**PROBLEM DESCRIPTION**
The listing below holds pictures; exclude them. Return exactly the lines from the one with "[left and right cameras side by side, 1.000" through the one with "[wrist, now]".

**DATA EXTRACTS**

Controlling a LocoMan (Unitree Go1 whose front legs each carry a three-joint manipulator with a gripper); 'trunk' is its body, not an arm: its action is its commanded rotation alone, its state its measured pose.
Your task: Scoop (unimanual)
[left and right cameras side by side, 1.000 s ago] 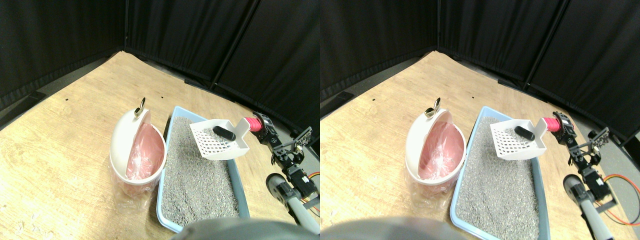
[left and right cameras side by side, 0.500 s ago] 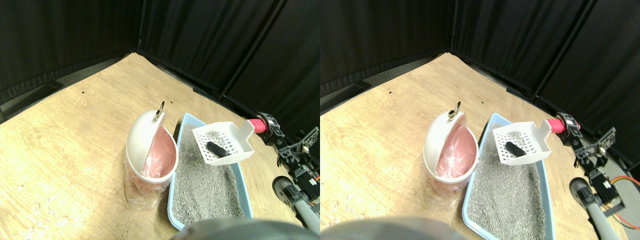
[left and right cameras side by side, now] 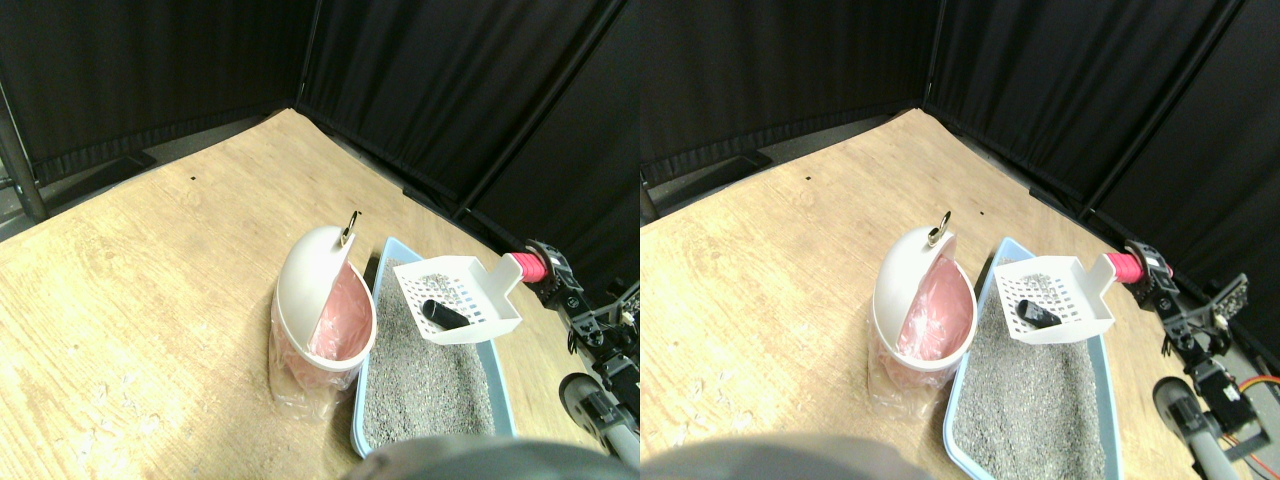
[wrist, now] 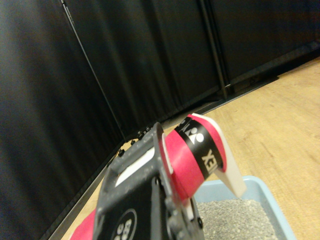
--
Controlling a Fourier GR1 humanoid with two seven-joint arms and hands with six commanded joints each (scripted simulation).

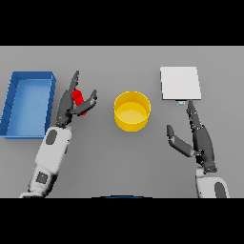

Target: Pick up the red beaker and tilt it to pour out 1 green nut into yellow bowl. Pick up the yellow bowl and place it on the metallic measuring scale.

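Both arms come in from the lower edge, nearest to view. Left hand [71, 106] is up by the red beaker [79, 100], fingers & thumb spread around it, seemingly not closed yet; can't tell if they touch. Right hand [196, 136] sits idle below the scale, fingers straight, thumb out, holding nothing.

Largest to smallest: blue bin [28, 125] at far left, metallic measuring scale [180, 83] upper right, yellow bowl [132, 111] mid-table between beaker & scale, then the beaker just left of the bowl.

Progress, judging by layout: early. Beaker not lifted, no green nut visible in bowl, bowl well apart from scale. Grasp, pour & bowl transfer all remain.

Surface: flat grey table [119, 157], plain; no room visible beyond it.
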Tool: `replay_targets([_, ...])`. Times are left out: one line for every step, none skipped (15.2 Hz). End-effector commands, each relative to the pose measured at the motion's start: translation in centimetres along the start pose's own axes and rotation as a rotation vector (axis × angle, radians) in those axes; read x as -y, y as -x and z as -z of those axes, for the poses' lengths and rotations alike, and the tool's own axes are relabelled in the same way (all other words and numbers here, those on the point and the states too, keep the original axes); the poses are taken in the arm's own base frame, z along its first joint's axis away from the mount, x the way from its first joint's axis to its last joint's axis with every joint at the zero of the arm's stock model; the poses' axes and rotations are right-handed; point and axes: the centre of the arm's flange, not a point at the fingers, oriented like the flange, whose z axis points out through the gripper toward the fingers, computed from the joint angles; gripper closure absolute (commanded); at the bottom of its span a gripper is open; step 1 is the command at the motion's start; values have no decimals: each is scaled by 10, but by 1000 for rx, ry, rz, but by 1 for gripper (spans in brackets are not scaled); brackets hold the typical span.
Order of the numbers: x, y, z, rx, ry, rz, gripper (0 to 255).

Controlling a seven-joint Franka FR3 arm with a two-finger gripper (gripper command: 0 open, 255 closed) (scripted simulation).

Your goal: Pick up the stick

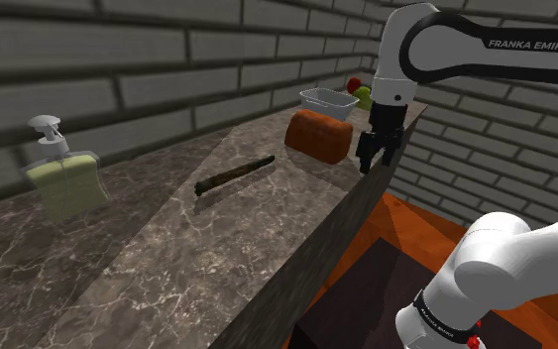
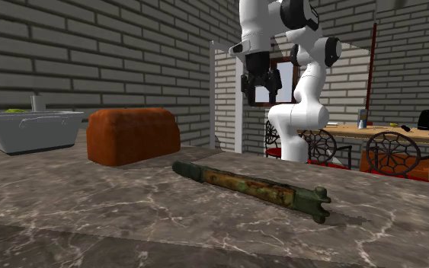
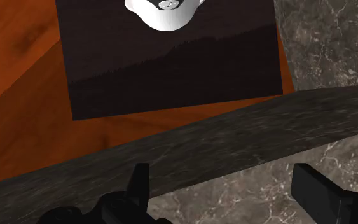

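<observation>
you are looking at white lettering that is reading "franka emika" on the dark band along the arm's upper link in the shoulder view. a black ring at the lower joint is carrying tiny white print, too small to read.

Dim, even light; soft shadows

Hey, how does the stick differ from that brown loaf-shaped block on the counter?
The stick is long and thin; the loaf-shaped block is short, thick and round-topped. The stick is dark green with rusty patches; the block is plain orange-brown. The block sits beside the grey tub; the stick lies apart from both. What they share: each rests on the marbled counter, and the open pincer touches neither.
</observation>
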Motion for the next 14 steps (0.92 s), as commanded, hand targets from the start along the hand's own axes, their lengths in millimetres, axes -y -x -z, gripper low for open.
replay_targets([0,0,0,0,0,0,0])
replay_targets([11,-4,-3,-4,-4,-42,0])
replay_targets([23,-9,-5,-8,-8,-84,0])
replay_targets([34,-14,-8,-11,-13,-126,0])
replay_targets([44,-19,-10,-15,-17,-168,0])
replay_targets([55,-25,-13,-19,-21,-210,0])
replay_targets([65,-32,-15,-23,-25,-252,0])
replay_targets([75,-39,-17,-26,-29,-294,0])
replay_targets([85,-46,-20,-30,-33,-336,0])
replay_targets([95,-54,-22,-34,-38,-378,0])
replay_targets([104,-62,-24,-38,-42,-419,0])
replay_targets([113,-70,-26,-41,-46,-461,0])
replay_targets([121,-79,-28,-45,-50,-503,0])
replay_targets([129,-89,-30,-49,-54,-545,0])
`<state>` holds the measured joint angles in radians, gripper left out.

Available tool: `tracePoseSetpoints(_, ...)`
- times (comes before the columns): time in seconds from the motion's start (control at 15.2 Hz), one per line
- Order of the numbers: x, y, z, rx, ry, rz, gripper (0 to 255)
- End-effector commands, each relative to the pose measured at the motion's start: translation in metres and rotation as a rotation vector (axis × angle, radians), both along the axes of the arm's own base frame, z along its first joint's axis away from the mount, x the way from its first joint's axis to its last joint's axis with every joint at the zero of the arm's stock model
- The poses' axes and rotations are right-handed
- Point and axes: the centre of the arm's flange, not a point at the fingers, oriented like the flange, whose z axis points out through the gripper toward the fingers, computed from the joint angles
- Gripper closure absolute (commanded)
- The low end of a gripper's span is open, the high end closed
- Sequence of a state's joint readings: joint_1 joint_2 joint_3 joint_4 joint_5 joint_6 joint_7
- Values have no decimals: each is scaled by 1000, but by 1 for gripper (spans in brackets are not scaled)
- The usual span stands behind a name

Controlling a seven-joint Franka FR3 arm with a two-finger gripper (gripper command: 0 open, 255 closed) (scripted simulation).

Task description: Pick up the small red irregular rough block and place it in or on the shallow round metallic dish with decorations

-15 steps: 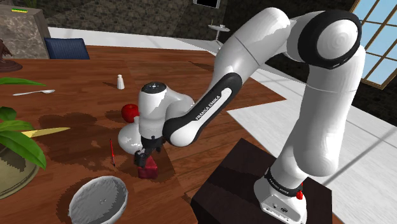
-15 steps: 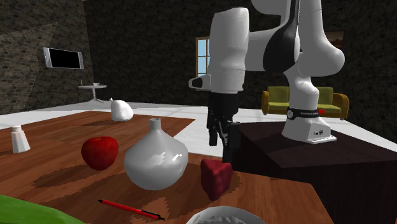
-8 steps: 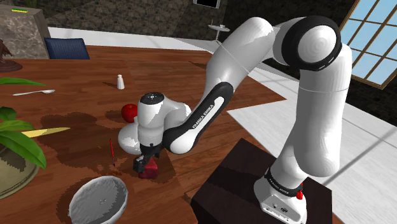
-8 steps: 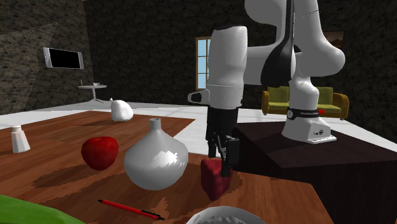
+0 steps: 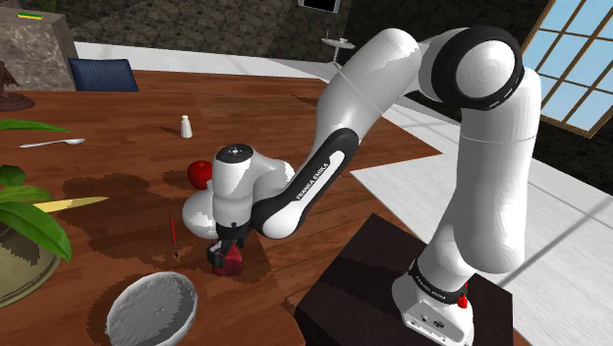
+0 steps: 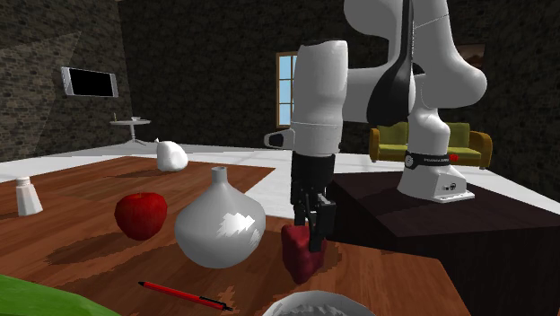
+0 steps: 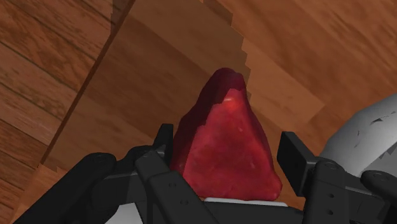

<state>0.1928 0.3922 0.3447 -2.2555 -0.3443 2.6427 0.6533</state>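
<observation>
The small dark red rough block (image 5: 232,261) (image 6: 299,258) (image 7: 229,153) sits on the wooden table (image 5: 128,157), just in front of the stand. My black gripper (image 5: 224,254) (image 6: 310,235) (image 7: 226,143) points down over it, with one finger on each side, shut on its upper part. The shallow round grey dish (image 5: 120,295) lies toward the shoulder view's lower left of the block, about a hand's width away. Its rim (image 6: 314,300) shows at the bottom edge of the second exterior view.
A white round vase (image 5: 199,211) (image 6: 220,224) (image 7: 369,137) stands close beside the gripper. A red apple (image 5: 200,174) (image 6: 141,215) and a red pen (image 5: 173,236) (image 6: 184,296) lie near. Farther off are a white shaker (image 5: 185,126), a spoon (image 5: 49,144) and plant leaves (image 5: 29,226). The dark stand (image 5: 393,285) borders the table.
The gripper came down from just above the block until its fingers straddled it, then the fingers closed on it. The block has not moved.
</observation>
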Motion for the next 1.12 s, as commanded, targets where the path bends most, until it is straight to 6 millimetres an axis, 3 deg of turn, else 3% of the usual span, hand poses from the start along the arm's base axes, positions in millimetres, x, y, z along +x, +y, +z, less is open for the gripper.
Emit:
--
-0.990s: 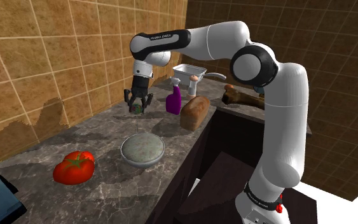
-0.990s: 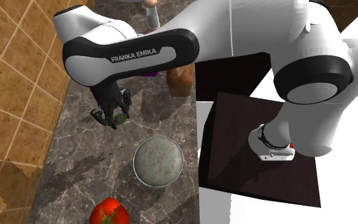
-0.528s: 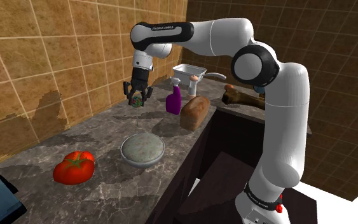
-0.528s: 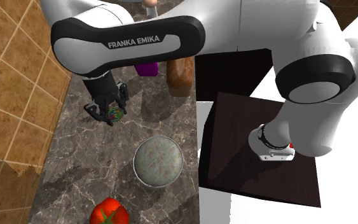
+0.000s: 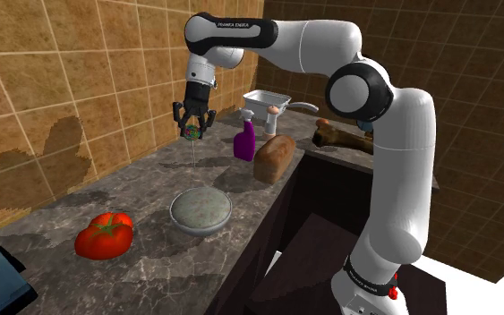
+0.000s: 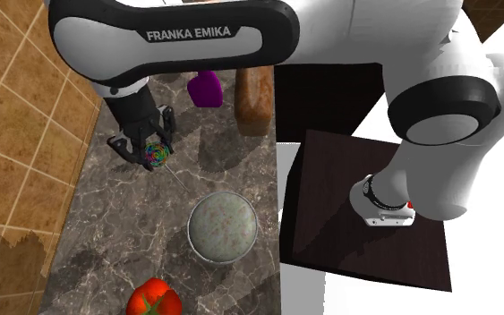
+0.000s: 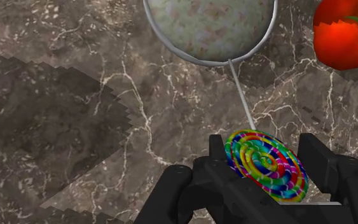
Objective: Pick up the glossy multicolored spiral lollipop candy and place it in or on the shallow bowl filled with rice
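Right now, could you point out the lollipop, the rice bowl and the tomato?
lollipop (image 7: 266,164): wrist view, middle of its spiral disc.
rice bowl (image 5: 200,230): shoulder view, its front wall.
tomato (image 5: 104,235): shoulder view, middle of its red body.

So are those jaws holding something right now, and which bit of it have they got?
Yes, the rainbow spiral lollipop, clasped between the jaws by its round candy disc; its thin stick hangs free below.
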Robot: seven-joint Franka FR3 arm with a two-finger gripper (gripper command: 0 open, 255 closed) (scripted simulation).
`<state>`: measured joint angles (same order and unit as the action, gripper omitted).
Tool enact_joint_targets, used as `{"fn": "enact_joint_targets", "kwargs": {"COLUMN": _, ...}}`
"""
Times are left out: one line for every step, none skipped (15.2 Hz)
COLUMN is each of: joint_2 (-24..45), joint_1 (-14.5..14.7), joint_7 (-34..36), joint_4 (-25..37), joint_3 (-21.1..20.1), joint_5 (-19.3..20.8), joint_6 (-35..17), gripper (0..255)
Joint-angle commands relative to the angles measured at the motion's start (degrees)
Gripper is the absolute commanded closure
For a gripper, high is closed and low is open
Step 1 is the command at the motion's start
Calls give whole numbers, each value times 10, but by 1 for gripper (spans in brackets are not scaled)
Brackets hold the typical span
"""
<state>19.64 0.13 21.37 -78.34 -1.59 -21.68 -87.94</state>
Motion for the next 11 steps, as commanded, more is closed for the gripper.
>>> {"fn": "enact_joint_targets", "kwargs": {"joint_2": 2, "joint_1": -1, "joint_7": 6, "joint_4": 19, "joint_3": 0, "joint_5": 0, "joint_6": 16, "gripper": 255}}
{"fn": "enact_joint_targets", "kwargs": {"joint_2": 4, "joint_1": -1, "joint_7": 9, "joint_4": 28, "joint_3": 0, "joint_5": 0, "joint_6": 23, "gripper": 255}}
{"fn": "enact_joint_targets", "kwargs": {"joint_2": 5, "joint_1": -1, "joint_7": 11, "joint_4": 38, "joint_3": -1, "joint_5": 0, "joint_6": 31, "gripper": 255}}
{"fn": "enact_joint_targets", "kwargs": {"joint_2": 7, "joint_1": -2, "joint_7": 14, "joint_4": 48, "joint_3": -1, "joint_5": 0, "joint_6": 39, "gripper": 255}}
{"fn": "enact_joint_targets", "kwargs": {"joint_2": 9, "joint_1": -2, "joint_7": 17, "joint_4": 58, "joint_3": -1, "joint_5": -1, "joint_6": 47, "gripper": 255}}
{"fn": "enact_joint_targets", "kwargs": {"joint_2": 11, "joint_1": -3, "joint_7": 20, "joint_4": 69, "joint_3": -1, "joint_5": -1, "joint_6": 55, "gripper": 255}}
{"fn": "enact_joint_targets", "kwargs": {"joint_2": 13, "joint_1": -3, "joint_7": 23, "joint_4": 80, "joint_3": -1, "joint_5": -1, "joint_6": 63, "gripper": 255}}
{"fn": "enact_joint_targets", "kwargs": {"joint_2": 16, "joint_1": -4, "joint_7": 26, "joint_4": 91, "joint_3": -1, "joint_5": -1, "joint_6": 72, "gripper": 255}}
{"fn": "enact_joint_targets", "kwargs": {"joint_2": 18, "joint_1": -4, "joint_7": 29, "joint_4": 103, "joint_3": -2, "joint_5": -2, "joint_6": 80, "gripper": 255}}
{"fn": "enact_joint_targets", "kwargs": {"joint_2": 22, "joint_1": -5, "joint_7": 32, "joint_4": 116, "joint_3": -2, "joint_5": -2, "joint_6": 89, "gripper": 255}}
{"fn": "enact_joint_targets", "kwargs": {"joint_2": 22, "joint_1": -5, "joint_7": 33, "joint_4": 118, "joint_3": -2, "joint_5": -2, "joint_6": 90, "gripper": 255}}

**OUTPUT BELOW**
[left and right cameras side by side, 1.000 s ago] 
[left and right cameras side by side, 0.500 s ago] 
[left and right cameras side by side, now] 
[wrist, now] 

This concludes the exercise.